A possible explanation for the midline-biased pattern of errors involves the brain’s various internal models (Kawato and Wolpert 1998; Medina and Coslett 2010). The internal model of the body will be updated by incoming proprioceptive signals generated when the hand is passively guided to the test position. Because participants were asked to report where, in the physical world, they perceived their hand to be, the brain has to map its internal model of the body to its internal representation of the external world. Thus, perceptual errors observed in the present study could be due to systematic errors in how the internal model of the body is updated, and how it is mapped to the brain’s representation of the external world. Clearly, this explanation is speculative, and more work is needed to identify the cause of the perceptual contraction of the workspace. Of possible relevance is the work of Romano et al. (2017) showing that the brain may possess a model of the default spatial configuration of the body that guides perception, with this default model more heavily weighted when visual cues are unavailable. Thus, the increase in perceptual errors with distance from the midline may relate to the increased discrepancy between the body’s actual configuration and the brain’s default model. However, such a process cannot explain why participants were somewhat more accurate when the right hand was on the left side of the workspace, which suggests other yet-to-be discovered processes may be involved.

In the present study we found little or no difference between the one hand and two hand conditions. We specifically chose to have the tip of the left index finger always 10 cm away from the right because this represents a common hand configuration, for example when typing on a keyboard, eating with a knife and fork, or reading a book. Moreover, it allowed us to determine whether our previous anecdotal results were due to the hand being mislocalized towards the body midline or being attracted towards the other hand, or a combination of both. We can now conclude that our previous results reflect a midline bias rather than a perceptual attraction between the hands.

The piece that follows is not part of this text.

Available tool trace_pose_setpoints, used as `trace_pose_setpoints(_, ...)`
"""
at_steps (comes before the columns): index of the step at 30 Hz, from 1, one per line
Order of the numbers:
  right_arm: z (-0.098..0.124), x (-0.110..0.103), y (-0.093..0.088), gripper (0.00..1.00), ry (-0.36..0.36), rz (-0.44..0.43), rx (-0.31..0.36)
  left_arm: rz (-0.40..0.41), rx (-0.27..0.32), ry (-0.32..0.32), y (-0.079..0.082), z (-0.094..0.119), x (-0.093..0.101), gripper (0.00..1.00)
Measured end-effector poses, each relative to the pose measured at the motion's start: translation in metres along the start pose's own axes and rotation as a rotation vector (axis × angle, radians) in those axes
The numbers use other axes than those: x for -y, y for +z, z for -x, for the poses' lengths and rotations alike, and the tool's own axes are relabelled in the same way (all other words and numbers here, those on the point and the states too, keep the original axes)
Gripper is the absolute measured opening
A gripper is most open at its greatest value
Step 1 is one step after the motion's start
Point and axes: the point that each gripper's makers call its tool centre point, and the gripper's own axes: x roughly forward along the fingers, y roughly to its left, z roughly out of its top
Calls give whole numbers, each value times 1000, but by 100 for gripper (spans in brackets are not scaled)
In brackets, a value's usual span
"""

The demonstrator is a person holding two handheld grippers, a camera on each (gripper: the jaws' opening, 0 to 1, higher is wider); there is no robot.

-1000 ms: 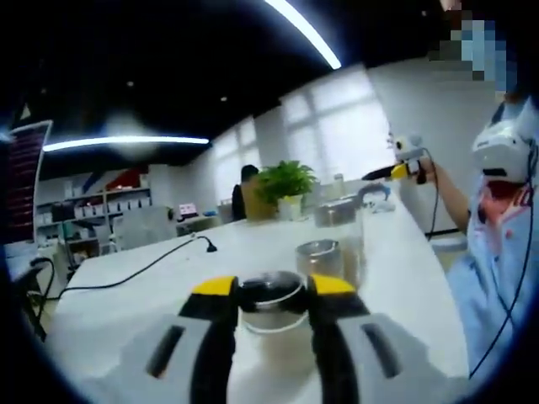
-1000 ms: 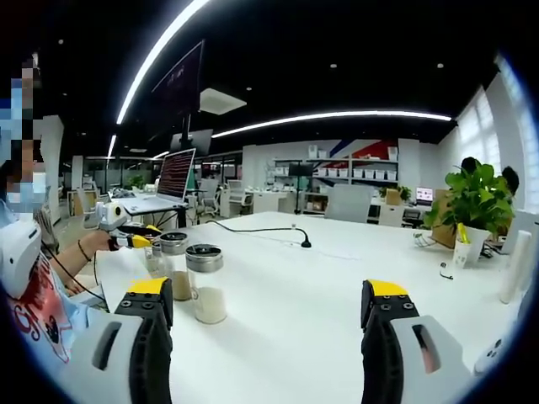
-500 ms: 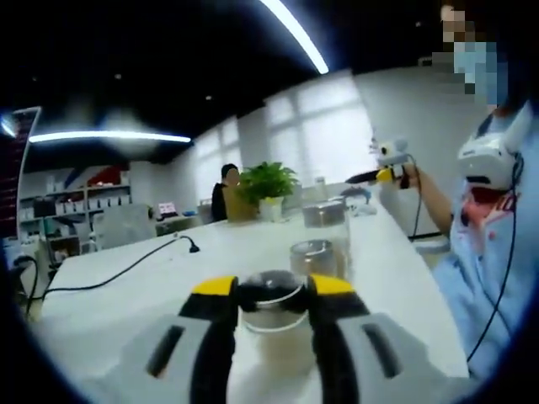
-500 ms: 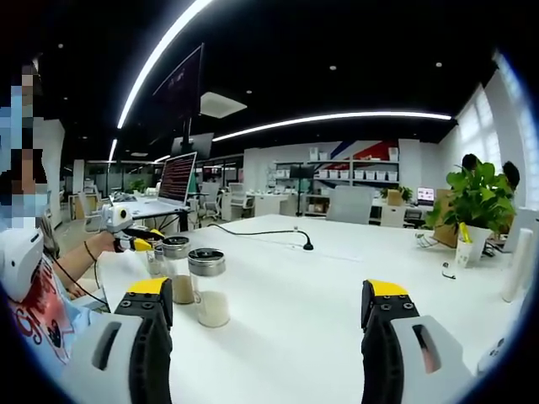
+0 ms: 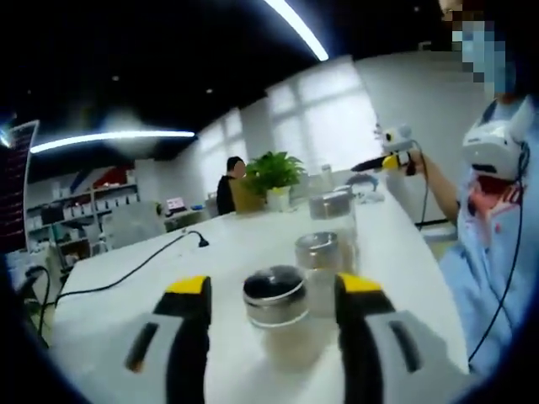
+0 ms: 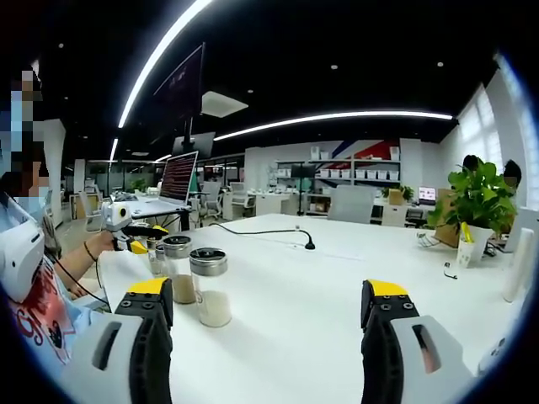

It is interesting that the magnitude and direction of the errors in perceived hand location obtained in the present study are largely comparable to those from our previous study where measures were taken after 3 min (Fig. 1). Although a direct comparison is not possible, it appears that errors in perceived hand location are relatively stable over time. In contrast, several studies have reported the presence of limb position or proprioceptive drift (e.g. Paillard and Brouchon 1968; Wann and Ibrahim 1992; Brown et al. 2003; Tsay et al. 2014; Smeets et al. 2016). In these studies, the perceived position of a hidden hand or the end-point error of a hidden hand movement drifts, either in time or based on the number of movements performed. Importantly, these studies all include an active component: active pointing or matching, repeated movements, or cyclical movements. In future, it would be interesting to confirm whether passive measures of perceived hand location do not drift over time.

Conclusion

In our everyday lives, we constantly rely on our ability to accurately perceive the location of our hands. The present study shows that we make immediate and systematic errors in perceived hand location when vision is not available, with the body midline playing an important role. Our simple approach has provided precise estimates of these perceptual errors. However, key questions remain to be answered. For example, what happens at locations closer to midline? Does the midline bias continue to be linearly related with the true distance from midline, or does it break down and become non-linear? Is there a similar pattern of errors in the up-down direction where an equivalent to midline is less well defined? What is the relationship between these perceptual errors and performance of actions planned based on these errors? Although the answers to these questions are buried deep in the brain, well-designed, clever experiments will hopefully be able to provide answers and contribute to a more complete understanding of human perception and action.